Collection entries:

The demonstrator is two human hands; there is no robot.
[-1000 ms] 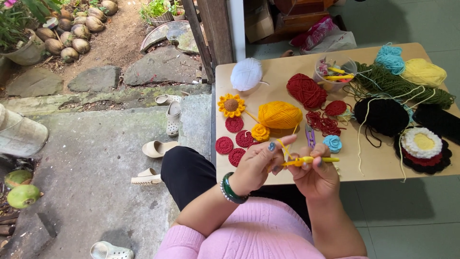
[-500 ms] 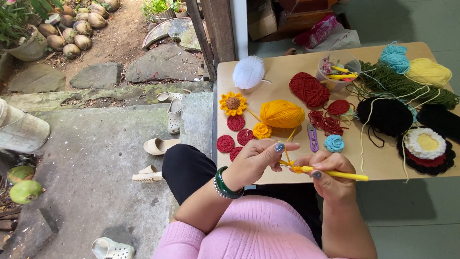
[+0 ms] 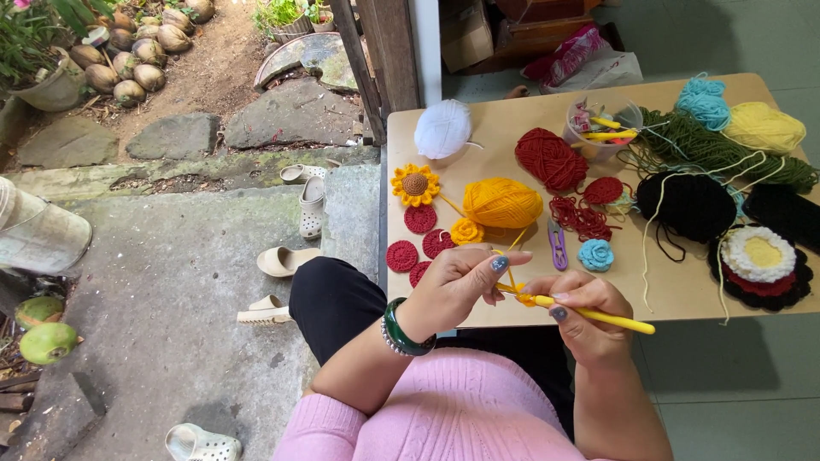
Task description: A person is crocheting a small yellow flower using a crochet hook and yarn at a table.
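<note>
My left hand [image 3: 459, 286], with a green bracelet on the wrist, pinches a strand of orange-yellow yarn and a tiny crocheted piece [image 3: 523, 298] over the near table edge. My right hand [image 3: 583, 311] grips a yellow crochet hook [image 3: 602, 318] whose tip meets that small piece. The strand runs up to an orange-yellow yarn ball [image 3: 502, 202] on the tan table [image 3: 666, 290]. Just beyond my hands lie red crocheted discs [image 3: 401, 255], a small yellow crocheted flower [image 3: 466, 230] and a crocheted sunflower [image 3: 415, 184].
On the table sit a white yarn ball [image 3: 442, 129], a red ball [image 3: 551, 159], black yarn [image 3: 692, 205], green, teal and pale yellow yarn, a blue rose [image 3: 595, 254], purple snips [image 3: 557, 245], a layered round piece [image 3: 761, 260] and a clear cup [image 3: 598, 132]. Sandals [image 3: 282, 260] lie on the concrete at left.
The hook has swung out to the right and lies nearly level. My hands shifted slightly lower toward the table edge, still working the orange yarn.
</note>
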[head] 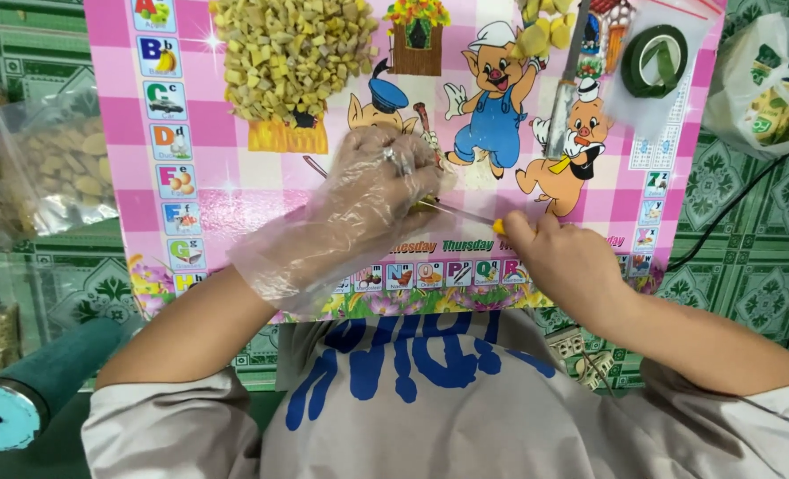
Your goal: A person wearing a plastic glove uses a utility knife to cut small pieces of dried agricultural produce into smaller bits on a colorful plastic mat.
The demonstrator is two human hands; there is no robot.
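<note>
The right hand (558, 257) is bare and closed, pinching a thin stick (465, 215) near its yellow end. The left hand (381, 182), in a loose clear glove, is curled shut over the stick's other end; I cannot tell if it also holds a small piece there. The stick lies just above the pink picture board (235, 191), between both hands. It looks light, stiff and thin, and easy to snap, so pinching close to the ends seems best. The plastic glove may be slippery. Farther off sits a pile of little yellow chunks (292, 58). They look small and soft. A green tape roll (653, 60) lies far right.
</note>
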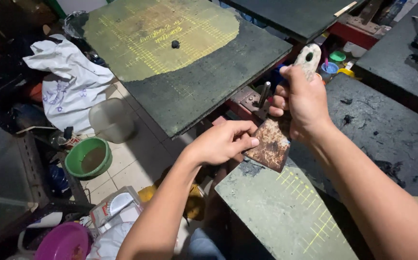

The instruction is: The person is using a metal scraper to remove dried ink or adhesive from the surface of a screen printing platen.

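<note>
Dim overhead light — dark, stretched edges.

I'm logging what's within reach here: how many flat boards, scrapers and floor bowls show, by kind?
Flat boards: 5, near one, gridded yellow one, black-smeared one, top one, far right one
Scraper: 1, held by right hand, left hand touching its blade
Bowls: 2, green bowl, purple bowl
Total: 8
</note>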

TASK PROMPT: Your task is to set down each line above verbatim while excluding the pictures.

RESULT BELOW:
The demonstrator is two human hands; there is no robot.
[-1000 ms] 
[-500 ms] 
[+0 ms] 
Task description: A person is crocheting a small yellow flower using a crochet hook and yarn at a table.
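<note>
My left hand [image 3: 459, 286], with a green bracelet on the wrist, pinches a strand of orange-yellow yarn and a tiny crocheted piece [image 3: 523, 298] over the near table edge. My right hand [image 3: 583, 311] grips a yellow crochet hook [image 3: 602, 318] whose tip meets that small piece. The strand runs up to an orange-yellow yarn ball [image 3: 502, 202] on the tan table [image 3: 666, 290]. Just beyond my hands lie red crocheted discs [image 3: 401, 255], a small yellow crocheted flower [image 3: 466, 230] and a crocheted sunflower [image 3: 415, 184].
On the table sit a white yarn ball [image 3: 442, 129], a red ball [image 3: 551, 159], black yarn [image 3: 692, 205], green, teal and pale yellow yarn, a blue rose [image 3: 595, 254], purple snips [image 3: 557, 245], a layered round piece [image 3: 761, 260] and a clear cup [image 3: 598, 132]. Sandals [image 3: 282, 260] lie on the concrete at left.
The hook has swung out to the right and lies nearly level. My hands shifted slightly lower toward the table edge, still working the orange yarn.
</note>
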[head] 
Your goal: A person wearing a plastic glove uses a utility knife to cut small pieces of dried agricultural produce into smaller bits on a colorful plastic mat.
The demonstrator is two human hands; there is no robot.
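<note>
The right hand (558, 257) is bare and closed, pinching a thin stick (465, 215) near its yellow end. The left hand (381, 182), in a loose clear glove, is curled shut over the stick's other end; I cannot tell if it also holds a small piece there. The stick lies just above the pink picture board (235, 191), between both hands. It looks light, stiff and thin, and easy to snap, so pinching close to the ends seems best. The plastic glove may be slippery. Farther off sits a pile of little yellow chunks (292, 58). They look small and soft. A green tape roll (653, 60) lies far right.
</note>
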
The instruction is: The person is using a metal scraper to remove dried ink or adhesive from the surface of a screen printing platen.

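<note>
Dim overhead light — dark, stretched edges.

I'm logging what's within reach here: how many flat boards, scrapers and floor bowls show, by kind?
Flat boards: 5, near one, gridded yellow one, black-smeared one, top one, far right one
Scraper: 1, held by right hand, left hand touching its blade
Bowls: 2, green bowl, purple bowl
Total: 8
</note>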

The full answer has been given.